> Exercise instructions:
Word for word, repeat the data that follows. Do not include the pictures.

> Information supplied:

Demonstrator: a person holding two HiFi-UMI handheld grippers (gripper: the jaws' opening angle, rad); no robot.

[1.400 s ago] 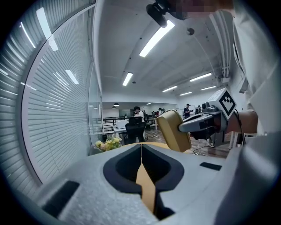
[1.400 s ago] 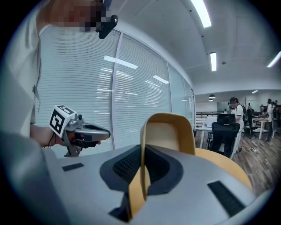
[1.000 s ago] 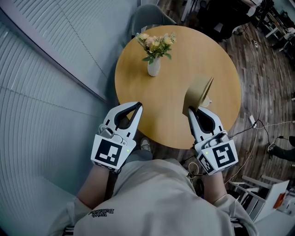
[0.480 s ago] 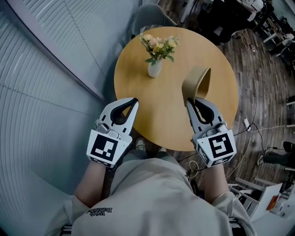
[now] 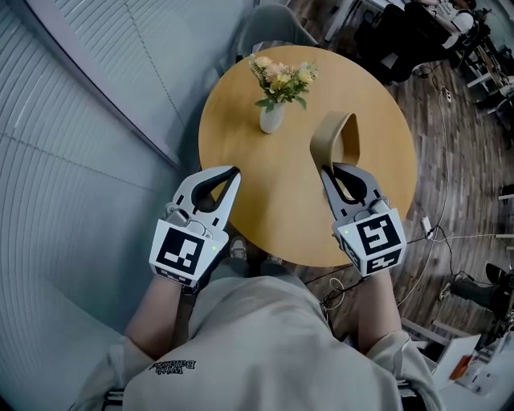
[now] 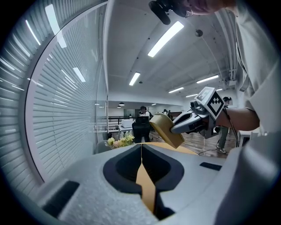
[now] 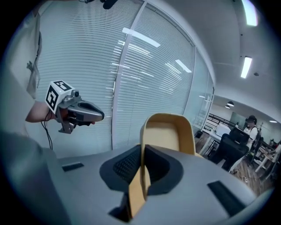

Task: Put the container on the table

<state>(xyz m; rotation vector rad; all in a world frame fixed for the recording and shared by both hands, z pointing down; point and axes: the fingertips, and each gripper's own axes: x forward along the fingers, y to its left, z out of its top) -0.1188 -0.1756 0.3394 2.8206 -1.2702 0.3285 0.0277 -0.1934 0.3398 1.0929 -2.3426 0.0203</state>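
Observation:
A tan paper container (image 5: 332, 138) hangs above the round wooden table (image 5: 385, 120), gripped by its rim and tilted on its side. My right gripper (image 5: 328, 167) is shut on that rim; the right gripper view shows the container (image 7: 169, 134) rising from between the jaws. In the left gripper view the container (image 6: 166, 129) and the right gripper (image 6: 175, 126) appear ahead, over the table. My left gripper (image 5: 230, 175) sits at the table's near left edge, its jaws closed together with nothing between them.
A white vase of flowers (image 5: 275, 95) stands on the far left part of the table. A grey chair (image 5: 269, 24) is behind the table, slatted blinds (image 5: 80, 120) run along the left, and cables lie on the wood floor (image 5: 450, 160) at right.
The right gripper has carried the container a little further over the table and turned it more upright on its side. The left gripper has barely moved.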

> Written answer:
Demonstrator: a person holding two HiFi-UMI handheld grippers (gripper: the jaws' opening angle, rad); no robot.

[1.400 s ago] 
[1.400 s ago] 
[1.000 s ago] 
[0.480 s ago] 
[now] 
[now] 
[now] 

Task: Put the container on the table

<state>(xyz m; rotation vector rad; all in a world frame fixed for the recording and shared by both hands, z pointing down; point and axes: the fingertips, and each gripper's own axes: x forward along the fingers, y to its left, z out of its top) -0.1188 -0.1756 0.3394 2.8206 -1.2702 0.3285 0.0277 -0.1934 0.3398 1.0929 -2.3426 0.0203</state>
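Observation:
A tan paper container (image 5: 332, 138) hangs above the round wooden table (image 5: 385, 120), gripped by its rim and tilted on its side. My right gripper (image 5: 328, 167) is shut on that rim; the right gripper view shows the container (image 7: 169, 134) rising from between the jaws. In the left gripper view the container (image 6: 166, 129) and the right gripper (image 6: 175, 126) appear ahead, over the table. My left gripper (image 5: 230, 175) sits at the table's near left edge, its jaws closed together with nothing between them.
A white vase of flowers (image 5: 275, 95) stands on the far left part of the table. A grey chair (image 5: 269, 24) is behind the table, slatted blinds (image 5: 80, 120) run along the left, and cables lie on the wood floor (image 5: 450, 160) at right.
The right gripper has carried the container a little further over the table and turned it more upright on its side. The left gripper has barely moved.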

Nothing more is needed to complete the output.